Alimmatul Ghoriyah, Kendala Biaya Tak Hambat Dirinya Menjadi Wisudawati Terbaik

“Di dalam hidup ini, kita tidak bisa berharap segala yang kita dambakan bisa diraih dalam sekejap. Lakukan saja perjuangan dan terus berdoa. Maka Tuhan akan menunjukan jalan selangkah demi selangkah.” (Merry Riana)

FASYA- Namaku Alimmatul Ghoriyah. Banyak yang memanggilku dengan sebutan Rea. Aku berasal dari Gresik. Aku terlahir sebagai anak pertama dari dua bersaudara. Ibuku seorang ibu rumah tangga dan bapakku berprofesi sebagai tukang pijat.

Alhamdulillah berkat karunia Allah, dukungan keluarga dan banyak pihak aku meraih predikat lulusan cumlaude dan wisudawati terbaik pertama tingkat Fakultas dengan IPK 3,77 serta terbaik ketiga tingkat institut.

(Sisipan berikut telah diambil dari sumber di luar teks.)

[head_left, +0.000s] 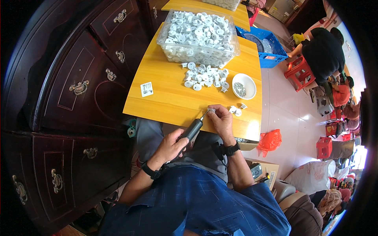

Berawal dari searching google “kampus negeri yang masih buka pendaftaran”, di situlah aku mengenal Institut Agama Islam Negeri (IAIN) Surakarta. Tanpa berpikir panjang, aku memutuskan mengikuti tes Ujian Mandiri. Ketika dinyatakan lolos, saat itu juga aku memutuskan untuk hidup jauh dari orang tua, keluarga dan dari sanak saudara.

Jujur awalnya memang berat. Terlebih karena faktor keterbatasan keuangan. Akan tetapi tekat semangat belajarku membuatku yakin bahwa aku yang berasal dari sebuah desa di Gresik ini bisa hidup di Surakarta Jawa Tengah.

“Uang mungkin kendala, namun tanpa uang bukan berarti kita terkendala.” Kata-kata ini selalu ku jadikan senjata untuk meyakinkan Bapak dan Ibuku, bahwa anak seorang tukang pijat juga bisa mengenyam bangku kuliah.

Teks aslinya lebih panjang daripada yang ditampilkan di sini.